Terminal protection of small-molecule-linked DNA for sensitive electrochemical detection of protein binding via selective carbon nanotube assembly.

作者信息

Wu Zhan, Zhen Zhen, Jiang Jian-Hui, Shen Guo-Li, Yu Ru-Qin

机构信息

State Key Laboratory of Chemo/Bio-Sensing and Chemometrics, College of Chemistry and Chemical Engineering, Hunan University, Changsha, 410082, PR China.

出版信息

J Am Chem Soc. 2009 Sep 2;131(34):12325-32. doi: 10.1021/ja9038054.

DOI:10.1021/ja9038054
PMID:19655753
Abstract

Small-molecule-linked DNA has emerged as a versatile tool for the interaction assay between small organic molecules and their protein receptors. We report herein the proof-of-principle of a terminal protection assay of small-molecule-linked DNA. This assay is based on our new finding that single-stranded DNA (ssDNA) terminally tethered to a small molecule is protected from the degradation by exonuclease I (Exo I) when the small molecule moiety is bound to its protein target. This finding translates the binding of small molecules to proteins into the presence of a specific DNA sequence, which enables us to probe the interaction between small organic molecules and their protein targets using various DNA sequence amplification and detection technologies. On the basis of selective assembly of single-walled carbon nanotubes (SWNTs) with surface-tethered small-molecule-linked ssDNA not protected by protein binding, a novel electrochemical strategy for terminal protection assay has been developed. Through detecting the redox signal mediated by SWNT assembly on a 16-mercaptohexadecanoic acid-blocked electrode, this strategy is able to ensure substantial signal amplification and a low background current. This strategy is demonstrated for quantitative analysis of the interaction of folate with a tumor biomarker of folate receptor (FR), and a detection limit of 3 pM FR is readily achieved with desirable specificity and sensitivity, indicating that the terminal protection assay can offer a promising platform for small molecule-protein interaction studies.

摘要

小分子连接的DNA已成为一种通用工具,用于小分子有机化合物与其蛋白质受体之间的相互作用检测。
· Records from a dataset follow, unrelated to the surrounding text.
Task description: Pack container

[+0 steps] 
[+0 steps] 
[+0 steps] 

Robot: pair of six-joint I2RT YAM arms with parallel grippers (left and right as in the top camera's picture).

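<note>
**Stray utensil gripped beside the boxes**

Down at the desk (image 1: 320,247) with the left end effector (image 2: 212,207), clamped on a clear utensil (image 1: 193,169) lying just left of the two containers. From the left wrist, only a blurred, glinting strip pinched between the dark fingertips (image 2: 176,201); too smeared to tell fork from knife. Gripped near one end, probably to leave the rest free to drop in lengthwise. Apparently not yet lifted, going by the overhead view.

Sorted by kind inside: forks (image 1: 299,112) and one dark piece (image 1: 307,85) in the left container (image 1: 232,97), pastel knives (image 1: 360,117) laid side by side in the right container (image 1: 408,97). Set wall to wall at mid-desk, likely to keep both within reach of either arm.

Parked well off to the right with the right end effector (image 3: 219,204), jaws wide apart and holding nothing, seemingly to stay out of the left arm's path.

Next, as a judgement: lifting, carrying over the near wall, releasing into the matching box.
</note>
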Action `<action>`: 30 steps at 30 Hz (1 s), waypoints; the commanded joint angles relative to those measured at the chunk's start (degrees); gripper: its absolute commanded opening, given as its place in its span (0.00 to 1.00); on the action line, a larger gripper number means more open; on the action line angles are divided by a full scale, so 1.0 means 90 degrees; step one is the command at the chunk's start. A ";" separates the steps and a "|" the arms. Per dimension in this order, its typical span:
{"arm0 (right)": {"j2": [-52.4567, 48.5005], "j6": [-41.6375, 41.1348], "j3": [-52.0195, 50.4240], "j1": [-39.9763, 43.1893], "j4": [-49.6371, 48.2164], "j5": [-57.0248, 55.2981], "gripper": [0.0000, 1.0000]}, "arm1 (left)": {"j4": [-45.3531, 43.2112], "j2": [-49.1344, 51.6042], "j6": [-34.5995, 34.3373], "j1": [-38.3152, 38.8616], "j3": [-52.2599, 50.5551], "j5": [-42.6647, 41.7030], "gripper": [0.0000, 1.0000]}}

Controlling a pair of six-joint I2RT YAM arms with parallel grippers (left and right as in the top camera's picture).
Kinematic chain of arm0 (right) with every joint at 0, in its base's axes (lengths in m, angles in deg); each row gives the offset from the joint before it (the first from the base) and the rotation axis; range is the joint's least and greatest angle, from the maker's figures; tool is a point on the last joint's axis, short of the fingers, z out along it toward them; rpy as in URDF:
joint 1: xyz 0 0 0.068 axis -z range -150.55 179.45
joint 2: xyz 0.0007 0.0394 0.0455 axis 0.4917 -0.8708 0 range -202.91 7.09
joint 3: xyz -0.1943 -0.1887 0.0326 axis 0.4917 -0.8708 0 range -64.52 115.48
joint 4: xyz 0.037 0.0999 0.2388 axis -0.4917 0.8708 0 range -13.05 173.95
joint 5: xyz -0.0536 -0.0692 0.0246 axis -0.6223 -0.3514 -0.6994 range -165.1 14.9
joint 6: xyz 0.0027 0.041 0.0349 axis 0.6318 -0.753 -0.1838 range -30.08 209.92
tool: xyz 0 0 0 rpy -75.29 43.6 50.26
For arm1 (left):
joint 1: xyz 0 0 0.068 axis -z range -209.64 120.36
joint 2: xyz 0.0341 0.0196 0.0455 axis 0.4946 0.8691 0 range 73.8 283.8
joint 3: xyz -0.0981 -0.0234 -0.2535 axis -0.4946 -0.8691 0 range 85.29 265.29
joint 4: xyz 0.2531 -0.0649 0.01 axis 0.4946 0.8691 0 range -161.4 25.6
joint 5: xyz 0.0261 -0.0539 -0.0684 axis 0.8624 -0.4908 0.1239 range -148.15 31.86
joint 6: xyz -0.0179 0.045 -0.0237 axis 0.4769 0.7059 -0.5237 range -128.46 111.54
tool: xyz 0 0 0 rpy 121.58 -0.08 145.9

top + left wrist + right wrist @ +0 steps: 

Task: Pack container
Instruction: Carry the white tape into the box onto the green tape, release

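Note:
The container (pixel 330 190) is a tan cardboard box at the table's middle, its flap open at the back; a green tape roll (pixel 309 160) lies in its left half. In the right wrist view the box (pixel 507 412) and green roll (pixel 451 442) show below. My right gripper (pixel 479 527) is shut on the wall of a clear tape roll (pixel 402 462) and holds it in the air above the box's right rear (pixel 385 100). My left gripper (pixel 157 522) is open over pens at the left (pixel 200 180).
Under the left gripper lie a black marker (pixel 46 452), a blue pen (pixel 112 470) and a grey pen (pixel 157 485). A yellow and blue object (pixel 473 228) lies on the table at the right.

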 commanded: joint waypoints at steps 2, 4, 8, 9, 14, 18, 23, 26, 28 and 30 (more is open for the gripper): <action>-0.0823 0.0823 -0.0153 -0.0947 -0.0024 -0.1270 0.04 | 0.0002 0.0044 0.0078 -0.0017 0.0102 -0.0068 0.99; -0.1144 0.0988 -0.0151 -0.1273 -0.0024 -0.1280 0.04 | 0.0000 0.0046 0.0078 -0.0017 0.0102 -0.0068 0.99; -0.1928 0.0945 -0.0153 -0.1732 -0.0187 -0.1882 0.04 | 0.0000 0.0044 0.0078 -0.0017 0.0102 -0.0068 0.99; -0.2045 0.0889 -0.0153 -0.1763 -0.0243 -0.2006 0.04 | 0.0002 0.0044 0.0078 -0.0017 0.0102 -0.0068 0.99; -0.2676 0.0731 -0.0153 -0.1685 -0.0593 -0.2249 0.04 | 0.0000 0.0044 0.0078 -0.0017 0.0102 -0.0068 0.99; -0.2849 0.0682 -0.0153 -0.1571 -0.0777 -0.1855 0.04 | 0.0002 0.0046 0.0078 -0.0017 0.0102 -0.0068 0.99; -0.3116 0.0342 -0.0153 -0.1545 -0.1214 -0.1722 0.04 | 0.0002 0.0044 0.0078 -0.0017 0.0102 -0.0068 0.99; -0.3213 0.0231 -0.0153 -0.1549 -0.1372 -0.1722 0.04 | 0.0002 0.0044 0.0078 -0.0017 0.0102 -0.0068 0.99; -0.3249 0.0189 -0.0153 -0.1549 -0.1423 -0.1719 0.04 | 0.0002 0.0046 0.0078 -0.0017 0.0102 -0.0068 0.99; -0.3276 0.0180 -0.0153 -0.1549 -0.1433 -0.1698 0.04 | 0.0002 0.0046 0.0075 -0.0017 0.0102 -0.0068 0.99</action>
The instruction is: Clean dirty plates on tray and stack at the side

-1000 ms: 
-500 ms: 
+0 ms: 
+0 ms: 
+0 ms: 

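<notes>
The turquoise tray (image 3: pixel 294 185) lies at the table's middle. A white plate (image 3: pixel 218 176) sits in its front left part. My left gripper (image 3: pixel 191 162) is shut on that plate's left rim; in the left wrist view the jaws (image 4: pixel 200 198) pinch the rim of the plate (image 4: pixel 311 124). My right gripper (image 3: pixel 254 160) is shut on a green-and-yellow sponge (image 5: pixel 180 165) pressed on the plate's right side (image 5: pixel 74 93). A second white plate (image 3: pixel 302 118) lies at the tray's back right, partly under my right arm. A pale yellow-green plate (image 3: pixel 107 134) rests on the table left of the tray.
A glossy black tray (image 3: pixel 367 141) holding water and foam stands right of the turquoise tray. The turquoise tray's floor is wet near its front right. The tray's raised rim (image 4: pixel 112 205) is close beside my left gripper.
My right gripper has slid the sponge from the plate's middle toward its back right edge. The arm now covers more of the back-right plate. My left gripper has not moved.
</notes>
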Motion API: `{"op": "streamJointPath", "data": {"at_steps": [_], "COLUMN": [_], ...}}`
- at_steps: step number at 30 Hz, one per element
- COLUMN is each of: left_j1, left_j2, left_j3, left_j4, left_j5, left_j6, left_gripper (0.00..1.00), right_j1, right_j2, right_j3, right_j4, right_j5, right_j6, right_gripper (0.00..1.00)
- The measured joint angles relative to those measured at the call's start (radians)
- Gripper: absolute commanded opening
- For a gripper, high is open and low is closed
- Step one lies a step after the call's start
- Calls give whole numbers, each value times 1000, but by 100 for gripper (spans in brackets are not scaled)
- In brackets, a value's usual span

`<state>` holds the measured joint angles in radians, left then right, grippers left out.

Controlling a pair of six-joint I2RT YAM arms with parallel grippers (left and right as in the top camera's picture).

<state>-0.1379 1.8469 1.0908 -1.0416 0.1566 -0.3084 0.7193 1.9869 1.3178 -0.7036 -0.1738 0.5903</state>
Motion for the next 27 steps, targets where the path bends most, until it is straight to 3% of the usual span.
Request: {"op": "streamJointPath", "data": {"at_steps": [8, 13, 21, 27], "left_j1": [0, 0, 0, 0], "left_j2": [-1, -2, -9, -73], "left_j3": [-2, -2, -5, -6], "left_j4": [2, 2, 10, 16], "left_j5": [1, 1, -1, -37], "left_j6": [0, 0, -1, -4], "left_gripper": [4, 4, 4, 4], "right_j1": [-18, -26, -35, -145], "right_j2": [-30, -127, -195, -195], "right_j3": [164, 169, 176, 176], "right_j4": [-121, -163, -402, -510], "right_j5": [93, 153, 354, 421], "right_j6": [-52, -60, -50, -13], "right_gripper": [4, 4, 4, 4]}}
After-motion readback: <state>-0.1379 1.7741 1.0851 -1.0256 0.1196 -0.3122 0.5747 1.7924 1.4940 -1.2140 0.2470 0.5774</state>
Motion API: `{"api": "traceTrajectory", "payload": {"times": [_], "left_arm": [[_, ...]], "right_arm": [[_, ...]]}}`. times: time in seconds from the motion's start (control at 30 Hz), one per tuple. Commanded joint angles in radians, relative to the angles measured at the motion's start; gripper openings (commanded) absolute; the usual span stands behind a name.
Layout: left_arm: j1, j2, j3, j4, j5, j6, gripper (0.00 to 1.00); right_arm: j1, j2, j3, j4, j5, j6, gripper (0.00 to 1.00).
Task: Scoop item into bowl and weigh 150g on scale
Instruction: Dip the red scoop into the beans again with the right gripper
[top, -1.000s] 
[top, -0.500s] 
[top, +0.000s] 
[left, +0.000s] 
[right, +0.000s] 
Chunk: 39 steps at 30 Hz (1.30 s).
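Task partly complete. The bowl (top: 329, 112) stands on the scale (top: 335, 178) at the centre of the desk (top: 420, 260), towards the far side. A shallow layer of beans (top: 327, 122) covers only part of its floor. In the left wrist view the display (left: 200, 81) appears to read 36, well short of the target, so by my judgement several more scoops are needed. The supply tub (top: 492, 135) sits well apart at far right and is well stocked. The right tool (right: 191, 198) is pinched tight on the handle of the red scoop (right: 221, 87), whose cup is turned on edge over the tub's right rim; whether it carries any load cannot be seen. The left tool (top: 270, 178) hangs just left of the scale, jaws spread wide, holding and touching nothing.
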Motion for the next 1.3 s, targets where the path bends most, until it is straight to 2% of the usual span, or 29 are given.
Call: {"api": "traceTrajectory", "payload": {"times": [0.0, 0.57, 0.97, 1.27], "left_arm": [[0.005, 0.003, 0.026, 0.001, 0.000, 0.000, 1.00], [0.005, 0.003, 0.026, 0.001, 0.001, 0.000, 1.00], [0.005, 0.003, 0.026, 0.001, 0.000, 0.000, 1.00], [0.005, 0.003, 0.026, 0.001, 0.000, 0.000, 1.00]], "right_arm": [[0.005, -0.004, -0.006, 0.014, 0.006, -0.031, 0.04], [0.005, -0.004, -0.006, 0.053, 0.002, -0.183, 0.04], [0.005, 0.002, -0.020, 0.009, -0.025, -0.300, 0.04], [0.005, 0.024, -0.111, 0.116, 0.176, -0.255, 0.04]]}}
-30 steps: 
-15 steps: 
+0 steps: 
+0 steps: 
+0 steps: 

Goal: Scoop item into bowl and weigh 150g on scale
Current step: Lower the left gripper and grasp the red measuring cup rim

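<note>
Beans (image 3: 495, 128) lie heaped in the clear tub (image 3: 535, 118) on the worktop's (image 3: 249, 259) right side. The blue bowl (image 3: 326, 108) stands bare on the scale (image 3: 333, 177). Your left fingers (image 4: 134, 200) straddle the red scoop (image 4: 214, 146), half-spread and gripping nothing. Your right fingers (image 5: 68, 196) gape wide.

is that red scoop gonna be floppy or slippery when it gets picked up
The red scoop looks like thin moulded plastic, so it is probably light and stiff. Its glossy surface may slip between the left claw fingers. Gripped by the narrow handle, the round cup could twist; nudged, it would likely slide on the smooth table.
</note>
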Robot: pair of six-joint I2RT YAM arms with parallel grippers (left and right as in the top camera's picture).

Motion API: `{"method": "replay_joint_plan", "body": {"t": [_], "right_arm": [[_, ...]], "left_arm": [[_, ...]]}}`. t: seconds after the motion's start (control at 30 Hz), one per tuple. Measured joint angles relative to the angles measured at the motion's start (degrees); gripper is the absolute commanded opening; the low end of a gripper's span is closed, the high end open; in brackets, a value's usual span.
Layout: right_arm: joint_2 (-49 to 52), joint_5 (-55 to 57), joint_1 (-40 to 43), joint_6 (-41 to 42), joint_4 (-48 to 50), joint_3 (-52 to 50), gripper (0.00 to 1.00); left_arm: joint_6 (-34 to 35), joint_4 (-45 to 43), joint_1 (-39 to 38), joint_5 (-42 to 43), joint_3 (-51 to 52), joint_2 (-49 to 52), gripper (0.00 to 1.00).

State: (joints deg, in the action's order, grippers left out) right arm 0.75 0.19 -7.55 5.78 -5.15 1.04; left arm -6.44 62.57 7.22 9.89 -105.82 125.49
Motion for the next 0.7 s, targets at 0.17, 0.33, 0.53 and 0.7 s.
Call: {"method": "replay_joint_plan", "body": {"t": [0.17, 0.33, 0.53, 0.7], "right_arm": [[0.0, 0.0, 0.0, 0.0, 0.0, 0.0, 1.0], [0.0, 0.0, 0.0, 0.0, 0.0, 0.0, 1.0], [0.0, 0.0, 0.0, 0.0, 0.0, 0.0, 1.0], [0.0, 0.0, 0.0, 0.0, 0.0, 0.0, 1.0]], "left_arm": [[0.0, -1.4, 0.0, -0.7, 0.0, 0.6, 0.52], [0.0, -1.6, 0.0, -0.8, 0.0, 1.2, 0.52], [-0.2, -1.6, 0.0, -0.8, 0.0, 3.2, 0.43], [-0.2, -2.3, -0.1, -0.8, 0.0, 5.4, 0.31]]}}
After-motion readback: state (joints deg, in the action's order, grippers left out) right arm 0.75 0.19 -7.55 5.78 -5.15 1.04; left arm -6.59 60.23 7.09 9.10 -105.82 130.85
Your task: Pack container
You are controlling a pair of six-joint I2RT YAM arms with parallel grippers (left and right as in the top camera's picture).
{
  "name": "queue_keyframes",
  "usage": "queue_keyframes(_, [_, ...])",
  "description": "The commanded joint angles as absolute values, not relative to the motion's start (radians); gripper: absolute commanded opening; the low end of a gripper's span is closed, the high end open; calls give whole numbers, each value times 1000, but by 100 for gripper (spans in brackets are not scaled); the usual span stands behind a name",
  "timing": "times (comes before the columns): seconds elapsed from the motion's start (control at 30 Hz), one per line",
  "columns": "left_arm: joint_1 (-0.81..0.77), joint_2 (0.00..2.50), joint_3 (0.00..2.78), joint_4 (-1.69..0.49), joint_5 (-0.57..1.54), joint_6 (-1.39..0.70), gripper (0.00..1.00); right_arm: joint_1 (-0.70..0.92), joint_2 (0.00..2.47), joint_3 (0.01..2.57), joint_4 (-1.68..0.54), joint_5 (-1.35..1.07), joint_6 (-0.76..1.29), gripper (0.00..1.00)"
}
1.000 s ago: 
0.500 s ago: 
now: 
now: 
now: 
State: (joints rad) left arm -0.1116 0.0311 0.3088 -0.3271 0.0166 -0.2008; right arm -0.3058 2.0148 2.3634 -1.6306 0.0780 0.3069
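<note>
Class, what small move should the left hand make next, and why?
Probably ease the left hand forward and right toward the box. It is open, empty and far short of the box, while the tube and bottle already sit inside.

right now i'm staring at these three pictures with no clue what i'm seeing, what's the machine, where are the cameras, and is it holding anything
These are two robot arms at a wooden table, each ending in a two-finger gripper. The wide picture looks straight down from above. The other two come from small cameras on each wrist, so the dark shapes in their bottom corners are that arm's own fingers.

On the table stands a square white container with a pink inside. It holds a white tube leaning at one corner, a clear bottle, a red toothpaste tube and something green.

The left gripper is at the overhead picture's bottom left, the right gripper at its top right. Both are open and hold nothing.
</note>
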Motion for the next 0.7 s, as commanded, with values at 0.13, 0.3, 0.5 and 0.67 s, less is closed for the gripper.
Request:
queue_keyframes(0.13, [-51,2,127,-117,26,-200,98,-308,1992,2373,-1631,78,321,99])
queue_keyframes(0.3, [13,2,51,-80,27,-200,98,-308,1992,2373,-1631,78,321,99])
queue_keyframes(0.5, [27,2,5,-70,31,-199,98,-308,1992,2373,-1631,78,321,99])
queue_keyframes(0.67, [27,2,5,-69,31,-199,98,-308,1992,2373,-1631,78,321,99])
我们在此报告小分子连接的DNA末端保护检测的原理验证。该检测基于我们的新发现,即当小分子部分与其蛋白质靶标结合时,末端连接到小分子的单链DNA(ssDNA)可免受核酸外切酶I(Exo I)的降解。这一发现将小分子与蛋白质的结合转化为特定DNA序列的存在,这使我们能够使用各种DNA序列扩增和检测技术来探测小分子有机化合物与其蛋白质靶标之间的相互作用。基于单壁碳纳米管(SWNTs)与未受蛋白质结合保护的表面连接小分子连接的ssDNA的选择性组装,开发了一种用于末端保护检测的新型电化学策略。通过检测16-巯基十六烷酸封闭电极上由SWNT组装介导的氧化还原信号,该策略能够确保显著的信号放大和低背景电流。该策略用于叶酸与叶酸受体(FR)肿瘤生物标志物相互作用的定量分析,以理想的特异性和灵敏度轻松实现了3 pM FR的检测限,表明末端保护检测可为小分子-蛋白质相互作用研究提供一个有前景的平台。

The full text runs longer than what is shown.